05.10.2010
Légende, fantasme, fait divers horrible ou je ne sais quoi encore...
Il y a quelque temps de cela, je m’étais procuré un vieux livre de contes et légendes dans une bibliothèque. Un mauvais livre de reprises et qui ne citait même pas les auteurs ! Le tout desservi par un style d'une naïveté déconcertante.
Parmi ces légendes, mal dites, mal écrites, souvent bêtes comme chou, de ce vieux livre, une seule m’avait accroché quand même. Par son sujet.
Sans que le mot ne soit prononcé, il s’agissait en fait de lycanthropie. La Louve blanche, qu’elle s’appelle, cette légende.
La lycanthropie. L’être redoutable qui remonte à la surface. Le monstre humain atavique qui prend soudain le dessus. Légende, fantasme ou réalité psychotique ?
Alors, je m'étais documenté un peu. Faut dire qu’ici, en Pologne où la forêt et la plaine sont blanches le tiers de l'année durant, dans ce silence héberlué des hivers continentaux, je suis un peu hanté, parfois, par l’image des loups.
Mon voisin le plus proche prétend même qu'un couple vagabonde dans la forêt, en face de chez moi ; qu'il a vu les traces.
Moi-même, un soir tout froid et de vent glacé, j'ai cru entendre hurler comme on dit que hurlent les loups.
Ce qui fait bien rire Dorota et Jagoda, mais bon...
Avec mon vieux et mauvais livre de légendes, donc, je suis resté pantois : Je me suis en effet aperçu que la légende était, en fait, un copier/coller d’un fait divers rapporté comme authentique !

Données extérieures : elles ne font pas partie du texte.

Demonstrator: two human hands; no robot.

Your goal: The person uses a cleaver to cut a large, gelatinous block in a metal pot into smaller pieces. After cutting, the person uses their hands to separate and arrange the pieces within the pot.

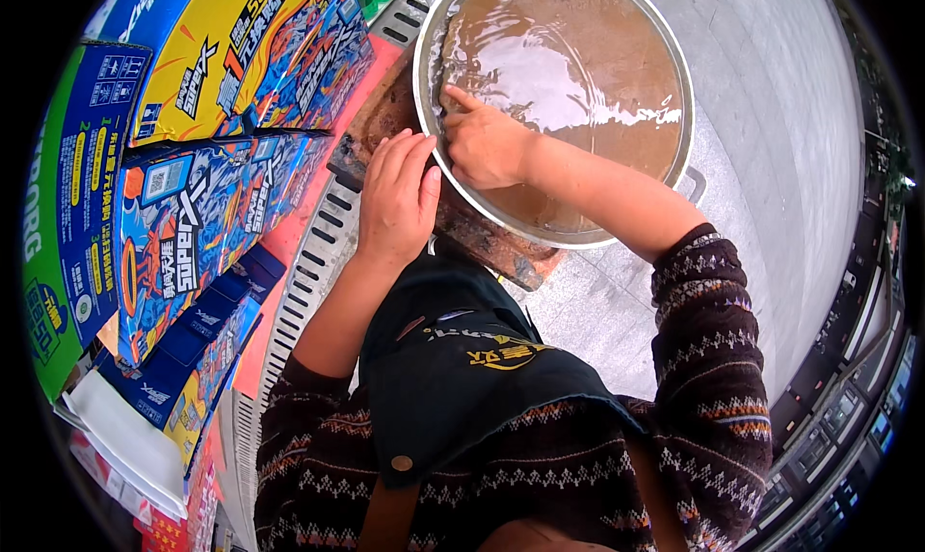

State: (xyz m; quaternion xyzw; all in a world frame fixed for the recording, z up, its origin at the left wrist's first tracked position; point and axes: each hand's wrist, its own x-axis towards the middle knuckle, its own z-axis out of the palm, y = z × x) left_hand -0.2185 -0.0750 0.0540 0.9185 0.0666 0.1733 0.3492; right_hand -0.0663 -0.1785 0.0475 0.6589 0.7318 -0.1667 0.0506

Elle disait mot pour mot le cas d’Arline de Barioux, dont le procès avait eu réellement lieu en 1588, à Riom.
Je vous livre à peu près ce que j’ai pu en lire :
Arline de Barioux, épouse de Nicolas de Barioux, vivait une vie ordinaire et agréable dans les montagnes du Cantal. Elle était jolie, aimable, et son mari en était, paraît-il, follement épris.

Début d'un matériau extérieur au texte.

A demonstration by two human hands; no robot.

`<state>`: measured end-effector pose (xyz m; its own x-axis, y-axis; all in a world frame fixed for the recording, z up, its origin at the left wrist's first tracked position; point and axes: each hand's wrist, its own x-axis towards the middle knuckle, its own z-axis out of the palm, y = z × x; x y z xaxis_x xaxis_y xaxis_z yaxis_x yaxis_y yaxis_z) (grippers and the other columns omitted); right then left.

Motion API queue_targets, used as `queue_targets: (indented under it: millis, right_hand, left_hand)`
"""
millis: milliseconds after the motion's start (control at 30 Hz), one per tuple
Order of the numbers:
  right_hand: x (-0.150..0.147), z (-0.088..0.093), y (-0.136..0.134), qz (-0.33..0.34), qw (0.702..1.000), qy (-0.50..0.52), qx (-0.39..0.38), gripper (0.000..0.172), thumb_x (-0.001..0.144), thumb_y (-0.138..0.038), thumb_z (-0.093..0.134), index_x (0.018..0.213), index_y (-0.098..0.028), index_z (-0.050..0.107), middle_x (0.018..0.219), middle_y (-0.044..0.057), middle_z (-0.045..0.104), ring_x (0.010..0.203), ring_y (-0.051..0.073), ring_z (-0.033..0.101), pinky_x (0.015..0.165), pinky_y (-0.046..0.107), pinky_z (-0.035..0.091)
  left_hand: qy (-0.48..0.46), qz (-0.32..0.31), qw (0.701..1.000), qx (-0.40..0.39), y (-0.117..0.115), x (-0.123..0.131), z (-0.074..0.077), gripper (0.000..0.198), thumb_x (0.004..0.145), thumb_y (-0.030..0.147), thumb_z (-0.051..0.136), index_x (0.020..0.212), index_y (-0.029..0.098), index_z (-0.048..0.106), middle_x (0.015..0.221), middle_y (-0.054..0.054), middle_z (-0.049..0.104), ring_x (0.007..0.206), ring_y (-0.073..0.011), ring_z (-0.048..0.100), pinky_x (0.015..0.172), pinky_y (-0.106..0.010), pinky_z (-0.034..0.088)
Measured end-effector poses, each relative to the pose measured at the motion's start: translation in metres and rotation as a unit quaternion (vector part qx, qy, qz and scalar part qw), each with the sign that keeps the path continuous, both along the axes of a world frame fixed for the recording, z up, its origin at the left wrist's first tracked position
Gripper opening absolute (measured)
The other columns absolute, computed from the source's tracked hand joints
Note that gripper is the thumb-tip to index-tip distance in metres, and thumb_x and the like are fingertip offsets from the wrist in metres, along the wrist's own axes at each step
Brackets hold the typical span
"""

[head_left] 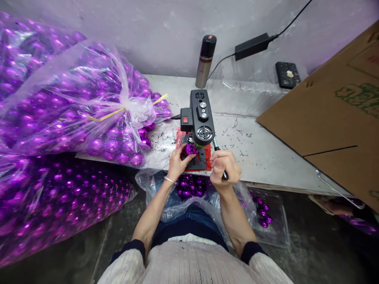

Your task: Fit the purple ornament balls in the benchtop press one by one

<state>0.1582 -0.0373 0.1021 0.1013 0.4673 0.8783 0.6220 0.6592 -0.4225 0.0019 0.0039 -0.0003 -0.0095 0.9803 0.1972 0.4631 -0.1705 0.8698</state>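
In the head view a small black bench press [202, 114] stands on a red mat [208, 157] at the bench's front edge. My left hand [177, 161] holds a shiny purple ball [191, 149] between thumb and fingers, under the press head at its left side. The top of that ball is partly covered by the press. My right hand [226, 167] is wrapped round the black grip of the press lever [217, 148], pulled toward me. Below the bench edge, more purple balls [191, 186] lie in a clear plastic bag [167, 209] across my lap.
Large clear bags of purple balls [74, 98] fill the left side. A spray can [204, 63], a power adapter [253, 46] and a small black case [288, 75] are at the back. A cardboard box [325, 106] stands right. Dark scraps litter the bench [239, 157].
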Motion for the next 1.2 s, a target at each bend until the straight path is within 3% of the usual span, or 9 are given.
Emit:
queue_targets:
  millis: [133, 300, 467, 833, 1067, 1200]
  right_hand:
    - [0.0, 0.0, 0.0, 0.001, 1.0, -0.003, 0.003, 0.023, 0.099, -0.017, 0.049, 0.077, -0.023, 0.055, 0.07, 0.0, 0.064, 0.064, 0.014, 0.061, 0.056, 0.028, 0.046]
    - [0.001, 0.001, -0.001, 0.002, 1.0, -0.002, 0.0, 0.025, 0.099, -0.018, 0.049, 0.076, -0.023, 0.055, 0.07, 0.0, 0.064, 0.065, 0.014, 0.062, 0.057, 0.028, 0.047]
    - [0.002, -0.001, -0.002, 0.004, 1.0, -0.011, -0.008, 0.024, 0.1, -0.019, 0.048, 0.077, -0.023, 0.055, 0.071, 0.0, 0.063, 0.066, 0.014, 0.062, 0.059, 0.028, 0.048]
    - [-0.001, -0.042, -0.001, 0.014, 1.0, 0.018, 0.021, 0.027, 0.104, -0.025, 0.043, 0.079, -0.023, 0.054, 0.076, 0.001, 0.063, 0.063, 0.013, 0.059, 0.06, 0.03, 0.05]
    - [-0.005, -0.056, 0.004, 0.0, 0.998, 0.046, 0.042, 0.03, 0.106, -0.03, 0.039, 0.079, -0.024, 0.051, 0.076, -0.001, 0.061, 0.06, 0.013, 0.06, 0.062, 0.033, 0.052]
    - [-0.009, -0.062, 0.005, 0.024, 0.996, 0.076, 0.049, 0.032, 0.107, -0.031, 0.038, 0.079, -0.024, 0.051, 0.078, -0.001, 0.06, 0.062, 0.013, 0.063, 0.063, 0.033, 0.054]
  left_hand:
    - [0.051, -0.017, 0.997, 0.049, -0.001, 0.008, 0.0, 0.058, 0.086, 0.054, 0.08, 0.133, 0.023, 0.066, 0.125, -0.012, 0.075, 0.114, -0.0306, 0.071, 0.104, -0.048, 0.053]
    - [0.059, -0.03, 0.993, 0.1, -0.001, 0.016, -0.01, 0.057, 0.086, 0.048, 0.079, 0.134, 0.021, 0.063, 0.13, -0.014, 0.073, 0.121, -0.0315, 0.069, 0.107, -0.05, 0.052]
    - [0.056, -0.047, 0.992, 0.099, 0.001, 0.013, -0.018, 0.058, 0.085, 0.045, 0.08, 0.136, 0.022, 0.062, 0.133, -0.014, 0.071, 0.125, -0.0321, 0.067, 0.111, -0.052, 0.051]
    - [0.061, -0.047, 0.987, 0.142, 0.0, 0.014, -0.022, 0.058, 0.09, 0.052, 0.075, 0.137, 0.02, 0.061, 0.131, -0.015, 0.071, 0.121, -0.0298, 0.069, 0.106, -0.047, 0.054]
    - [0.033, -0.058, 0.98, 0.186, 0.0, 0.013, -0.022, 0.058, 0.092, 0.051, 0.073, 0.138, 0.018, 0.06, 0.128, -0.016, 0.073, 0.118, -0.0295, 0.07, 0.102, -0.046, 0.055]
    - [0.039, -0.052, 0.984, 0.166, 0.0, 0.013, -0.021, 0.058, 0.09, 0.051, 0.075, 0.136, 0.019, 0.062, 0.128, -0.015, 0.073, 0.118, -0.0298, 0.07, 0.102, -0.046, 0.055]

Tous les vendredis après-midi, celle-ci avait cependant l’habitude de quitter le logis familial pour aller, la chère âme, porter de quoi se nourrir aux pauvres de la campagne environnante.
Une femme, ou un homme, qui s’absente régulièrement, même jour, même heure, sous quelque prétexte que ce soit, moi qui suis un peu parano, je trouve ça bizarre depuis la Fée Mélusine.. Mais bon, passons…

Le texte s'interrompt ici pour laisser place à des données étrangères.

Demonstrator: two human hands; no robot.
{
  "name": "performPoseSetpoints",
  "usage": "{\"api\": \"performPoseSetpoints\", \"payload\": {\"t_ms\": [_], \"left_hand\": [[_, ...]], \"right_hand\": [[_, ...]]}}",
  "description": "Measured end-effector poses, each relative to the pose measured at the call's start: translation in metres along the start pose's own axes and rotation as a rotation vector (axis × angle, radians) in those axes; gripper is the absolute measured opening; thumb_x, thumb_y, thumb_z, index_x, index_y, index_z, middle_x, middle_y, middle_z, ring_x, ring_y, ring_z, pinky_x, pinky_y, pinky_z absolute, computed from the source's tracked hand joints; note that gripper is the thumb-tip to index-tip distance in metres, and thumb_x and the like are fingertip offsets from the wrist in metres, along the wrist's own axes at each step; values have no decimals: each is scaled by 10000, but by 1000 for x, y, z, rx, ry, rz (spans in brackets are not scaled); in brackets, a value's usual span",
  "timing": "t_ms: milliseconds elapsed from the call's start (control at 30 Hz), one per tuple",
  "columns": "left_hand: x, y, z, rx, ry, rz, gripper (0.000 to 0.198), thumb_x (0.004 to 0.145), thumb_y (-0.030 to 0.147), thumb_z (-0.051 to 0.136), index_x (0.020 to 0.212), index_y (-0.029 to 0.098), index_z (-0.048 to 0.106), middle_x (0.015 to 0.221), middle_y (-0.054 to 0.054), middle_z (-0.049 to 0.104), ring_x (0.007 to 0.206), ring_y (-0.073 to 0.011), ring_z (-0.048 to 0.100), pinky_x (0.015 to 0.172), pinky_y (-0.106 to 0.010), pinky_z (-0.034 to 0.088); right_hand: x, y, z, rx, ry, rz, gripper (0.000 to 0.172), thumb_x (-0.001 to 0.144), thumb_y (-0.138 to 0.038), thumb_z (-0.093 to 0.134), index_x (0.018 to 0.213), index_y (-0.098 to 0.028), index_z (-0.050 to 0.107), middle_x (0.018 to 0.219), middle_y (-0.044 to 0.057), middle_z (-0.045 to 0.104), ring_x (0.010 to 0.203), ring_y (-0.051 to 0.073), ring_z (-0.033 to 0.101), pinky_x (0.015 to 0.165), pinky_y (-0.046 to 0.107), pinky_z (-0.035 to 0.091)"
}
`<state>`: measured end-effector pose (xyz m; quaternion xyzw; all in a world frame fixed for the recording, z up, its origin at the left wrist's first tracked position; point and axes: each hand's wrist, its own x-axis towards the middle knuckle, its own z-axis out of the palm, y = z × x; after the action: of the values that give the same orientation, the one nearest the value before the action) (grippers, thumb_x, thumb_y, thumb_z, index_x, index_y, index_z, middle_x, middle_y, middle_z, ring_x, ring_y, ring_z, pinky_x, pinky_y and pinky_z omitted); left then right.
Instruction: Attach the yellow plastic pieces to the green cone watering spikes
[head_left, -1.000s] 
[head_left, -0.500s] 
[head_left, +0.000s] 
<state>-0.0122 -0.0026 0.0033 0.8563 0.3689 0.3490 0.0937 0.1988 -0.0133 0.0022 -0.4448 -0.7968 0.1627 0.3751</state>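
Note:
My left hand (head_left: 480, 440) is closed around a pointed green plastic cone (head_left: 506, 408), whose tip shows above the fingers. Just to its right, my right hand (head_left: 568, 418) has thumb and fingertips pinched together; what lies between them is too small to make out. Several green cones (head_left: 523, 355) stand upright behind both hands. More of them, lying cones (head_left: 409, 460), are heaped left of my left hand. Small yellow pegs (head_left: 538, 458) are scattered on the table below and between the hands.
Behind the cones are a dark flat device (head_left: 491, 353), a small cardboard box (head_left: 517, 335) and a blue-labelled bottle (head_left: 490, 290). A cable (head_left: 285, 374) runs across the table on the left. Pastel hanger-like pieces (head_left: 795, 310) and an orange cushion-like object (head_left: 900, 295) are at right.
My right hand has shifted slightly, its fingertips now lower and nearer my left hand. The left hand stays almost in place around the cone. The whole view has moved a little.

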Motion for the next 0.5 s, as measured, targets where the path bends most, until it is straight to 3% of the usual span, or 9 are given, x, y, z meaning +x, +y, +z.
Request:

En fait, là, dans cette histoire précise, j’ai raison. Parce que tous les vendredis après-midi, il s'est avéré que l’angélique Madame de Barioux se rendait à la forêt où elle…. se changeait en louve furieuse et dévorait des enfants !!!
C’est en tout cas ce que l’enquête a déterminé.
Où ça, des enfants ? Est-ce que ça pousse dans la forêt, des enfants ?
Je n'en sais rien...Je dis simplement ce que l'enquête a établi.
Mais, las, las, las, trois fois las, un vendredi du gai printemps de 1588, Roger Griffoul, le chasseur du coin, revient bredouille de sa chasse. Il est pas content du tout, Griffoul. Comme tous les chasseurs bredouilles du monde.
Ça me fait penser, tiens, à une réflexion de Léautaud : Si les lièvres avaient des fusils, on en tuerait moins…
Mais ça n’a rien à voir ici…Et puis Léautaud, c’étaient plutôt des chats…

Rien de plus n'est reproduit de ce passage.